Select to view content in your preferred language

Files to Data Python Script Tool

756
3
08-22-2010 01:50 PM
RichardFairhurst
MVP Honored Contributor
I have been finding that scanned images stored as PDFs, TIFFs or other formats are beginning to make up an increasing background resource for my Department's research efforts, but they have little integration within the GIS environment itself.

In an effort to make this data more accessible directly within GIS I have writen a tool to read a chosen folder, together with all of its subdirectories, and store the file information within it into 3 fields in a table.  The first field contains the full path and file name of each file name read, which acts as a hyperlink.  The second field contains the file name only, which I use as a labeling field or hyperlink friendly name.  The third field contains the Last Modified date of the file, which helps to determine whether updates have occurred if the data needs to be periodically refreshed from the source folder.  The user can assign names for each of these fields to their taste or accept default names provided by the tool.

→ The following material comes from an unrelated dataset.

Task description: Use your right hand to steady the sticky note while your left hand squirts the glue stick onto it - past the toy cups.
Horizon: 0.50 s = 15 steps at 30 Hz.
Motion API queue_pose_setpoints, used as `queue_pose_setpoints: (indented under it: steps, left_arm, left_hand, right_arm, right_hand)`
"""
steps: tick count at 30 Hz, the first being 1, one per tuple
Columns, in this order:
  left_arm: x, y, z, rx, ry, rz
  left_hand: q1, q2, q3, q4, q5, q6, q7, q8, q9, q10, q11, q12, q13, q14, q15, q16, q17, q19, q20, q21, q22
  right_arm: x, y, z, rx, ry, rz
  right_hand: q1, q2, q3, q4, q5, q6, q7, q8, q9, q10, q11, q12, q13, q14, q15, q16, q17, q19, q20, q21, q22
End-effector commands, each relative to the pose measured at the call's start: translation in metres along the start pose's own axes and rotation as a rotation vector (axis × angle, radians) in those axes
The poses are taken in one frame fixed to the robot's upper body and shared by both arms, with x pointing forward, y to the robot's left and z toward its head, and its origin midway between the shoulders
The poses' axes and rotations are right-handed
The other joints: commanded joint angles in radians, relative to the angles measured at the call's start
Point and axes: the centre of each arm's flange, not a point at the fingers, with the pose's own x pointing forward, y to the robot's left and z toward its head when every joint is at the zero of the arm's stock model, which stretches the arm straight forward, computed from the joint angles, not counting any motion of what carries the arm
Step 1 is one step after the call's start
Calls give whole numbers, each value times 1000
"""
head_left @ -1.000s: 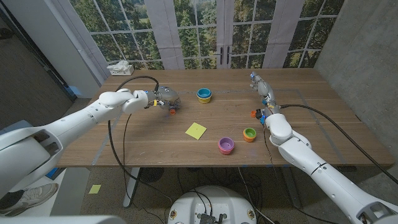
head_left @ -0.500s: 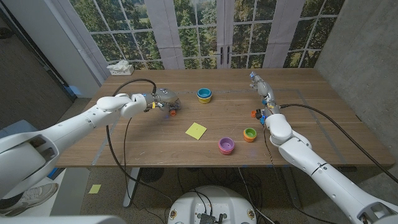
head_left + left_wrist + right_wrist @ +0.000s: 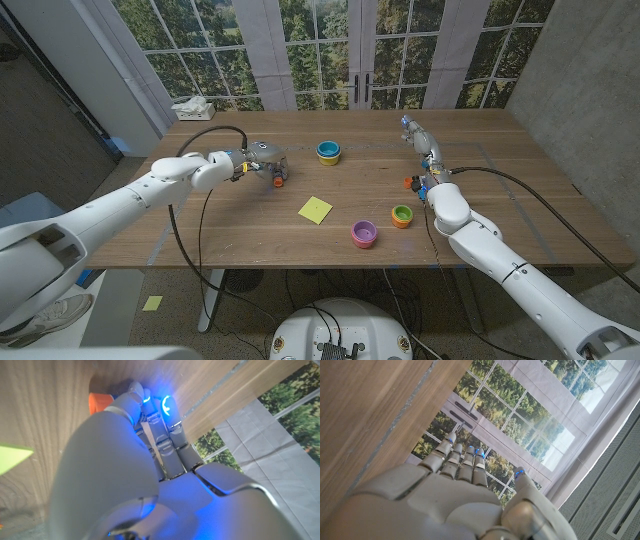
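Head view shows the left robot hand (image 3: 262, 158) at the worktop's (image 3: 240, 225) far left part, its fingers curled down over the orange-capped glue stick (image 3: 277, 179); whether it truly grips the stick or only covers it, I cannot tell. In the left wrist view the glue stick's orange cap (image 3: 98, 403) peeks out just beside the fingertips (image 3: 136, 396) of that robot hand. The right robot hand (image 3: 421, 142) stands on its edge, fingers straight and pressed together, holding nothing, well apart from the yellow sticky note (image 3: 315, 209). The note lies between the two robot hands, nearer the robot than the left one, with the pink cup (image 3: 363, 234) and green cup (image 3: 401, 215) on its right-hand side and the blue cup (image 3: 328, 152) beyond it. The step in hand seems to be securing the stick: close firmly round its body, lift clear, then carry it past the blue cup. Compared with the frame a second ago, the left forearm has swung in and the robot hand sits slightly farther right over the stick; the right robot hand, note and cups are unchanged.
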Motion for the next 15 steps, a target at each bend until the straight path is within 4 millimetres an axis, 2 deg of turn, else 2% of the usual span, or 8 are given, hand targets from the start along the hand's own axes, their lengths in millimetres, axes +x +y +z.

The tool creates a standalone table.  ESRI standalone tables are relatively limited and I believe that substantial enhancements to Editing and other functions should be provided by ESRI.   It is possible to use these tables in a relationship to other features and data, but otherwise standalone tables limit what you can do.  If you feel like me that Standalone tables should be more fully integrated into the ESRI editing environment and tool sets, please support the idea posted here:
http://ideas.arcgis.com/ideaView?id=0873000000088RZAAY

In order to get the most flexibility for using the output, I typically must add two additional double fields to the table and use them to create an XY Event layer.  As an XY Event Layer the records can be manipulated like a feature class.  For example, the records can be selected in different ways and the selections can be copied and pasted into other feature classes, EXCEL or other programs.  I also have developed a VBA tool that can actually attribute the XY fields with coordintates derived from a mouse click, but I am still looking at ways to establish a fast workflow for assigning spatial information.

I have not found the need to apply filters to the file types on the folders I have used this tool on, but the tool should not be hard to adapt to apply user specified filtering.  If there is a request for various filtering options, I will consider making that an enancement for a later version.

Special thanks to Chris Snyder, since this tool makes extensive use of the structure and error checking methods he developed for his Permanenetly Sort Records tool.  He also gave me real help in understanding how to program with Python.  This tool represents my first real effort to program a Python tool.  I hope you find this tool useful and that you are willling to share ideas on how to make the kind of information this tool creates more quickly and fully integrate into various GIS applications.

Rich
0 Kudos
3 Replies
KarlOrmer
Emerging Contributor
While waiting for a batch process to finish I had a look at your script. Please take the following as some ideas and remarks, I'm by no means an expert myself and this is supposed to be constsructive criticism 🙂


In some of your  show* functions you use variables in the function body which you do not pass to your function as arguments. This works in this case but it is fragile as you have to make sure that your variable from the higher scope which you use in the function  is defined before your function is called. Why not:
def showMessage(message):
    print message

showMessage('my testmessage')


instead of
def showMessage():
    print message

showMessage() # oops
message = 'testing'




It is not usual to use the semicolon syntax in Python. One command, one line - but in the end this is a matter of taste, of course.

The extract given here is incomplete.